Малин и сама уже вспомнила, как еще до начала истории с Бьорном она зашла к Юхану поболтать и увидела у его ног бандита с хитрой мордой, который благодушно сощурился, поглядев на нее, и выгнул спину, продолжая тереться о ногу Юхана. Со временем клочья шерсти по бокам исчезли, грязновато-серые оттенки на шкуре уступили место сверкающим белым разводам, а в повадках кота появилась вальяжность. Малин так и не поняла, почему Юхан назвал его Мимиром[10] — кот никак не походил на скандинавского мудреца, скорее уж, на какого-нибудь храброго портняжку.

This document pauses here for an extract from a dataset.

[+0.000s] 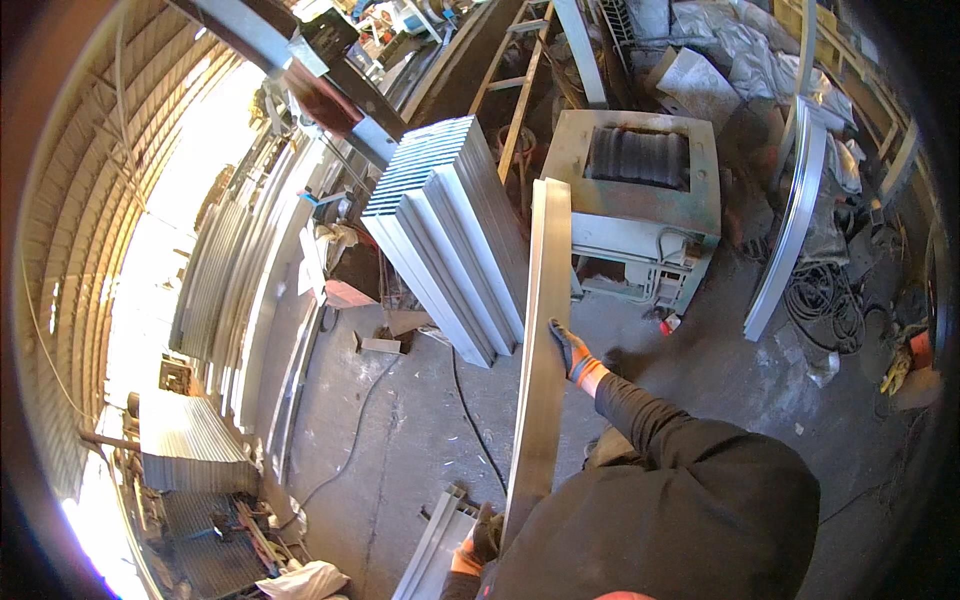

— Ты не поверила мне тогда, в ресторане? — По взгляду Юхана Малин поняла, что он колеблется, стоит ли заводить разговор на эту тему.
— Нет… не знаю, это было совсем на тебя не похоже, — растерянно ответила она.
— Как глупо! Я вел себя, как полный идиот, надо было тебе сначала все объяснить… — Он посмотрел куда-то в пол, потом снова поднял голову. — Я действительно уверен, что кто-то или что-то меня преследует. Подожди, позволь мне рассказать, — остановил он Малин, попытавшуюся возразить. — У тебя никогда не возникало чувства, что за тобой следят? Не знаю, как лучше объяснить… Вот на днях я проходил под скалой на Сёдермаларстранд, и вдруг несколько крупных булыжников скатились на тротуар прямо передо мной. Если бы я не засмотрелся на пришвартованный к берегу парусник, то один из них непременно свалился бы мне на голову. Я посмотрел — наверху никого не было. Если ты помнишь это место, там неоткуда взяться гранитным булыжникам такой величины: отвесная скала, которую обтесали больше ста лет назад, и земляной склон. Я ничего не понимаю. Или еще один случай: в супермаркете, здесь, неподалеку, на меня вдруг обрушились двадцатилитровые банки с краской. И я знаю: не окажись я рядом, они так бы и стояли себе спокойно. Хотя, главное, конечно, не это. Не то чтобы я был очень храбрым, но ведь никогда же не шарахался от каждой тени. А теперь я почти все время нахожусь в состоянии паники. Мне страшно выходить на улицу, я стал бояться темноты даже в собственной ванной. Помнишь, в детстве мы часто вылезали на крышу? Сейчас я не могу подойти к окну — у меня кружится голова. Я говорил тебе о моих снах. Они повторяются раз в два-три дня, и каждый раз в них все больше подробностей. Когда я проснулся в дыму, то был почти уверен, что это продолжение сна. Кроме того, теперь мне часто снится “Васа”. Эти статуи, которые ты показывала, покрытые руническими письменами, и я среди них. Мне не вырваться: дерево держит очень крепко. Я знаю, почему там оказался: потому что уже умер.
Все это Юхан говорил с такой спокойной убежденностью, что Малин мысленно ужаснулась. В его голосе слышалась та же обреченность, что мучила в последнее время и ее. Как будто все постепенно приходит в негодность, — подумала она, — и вещи, и человеческие сердца. Первые распадаются на элементы, вторые перестают верить самим себе. Так было с нею, когда она не знала, может ли полагаться на собственное зрение, так случилось с Юханом, превратившимся в дрожащего неврастеника. И, может быть, остальные просто делают вид, что ничего не произошло? Цепочка крупных и мелких предательств, следовавших одно за другим, — это только ее личное невезение или все люди вокруг вдруг стали утрачивать душевную способность, позволявшую считать кого-то другом, кого-то любить?.. Она вспомнила Кристин. Нет, та не сдается. Она не сидела бы сейчас, беспомощно хлопая глазами, а попыталась бы понять, что все-таки произошло с ее соседом.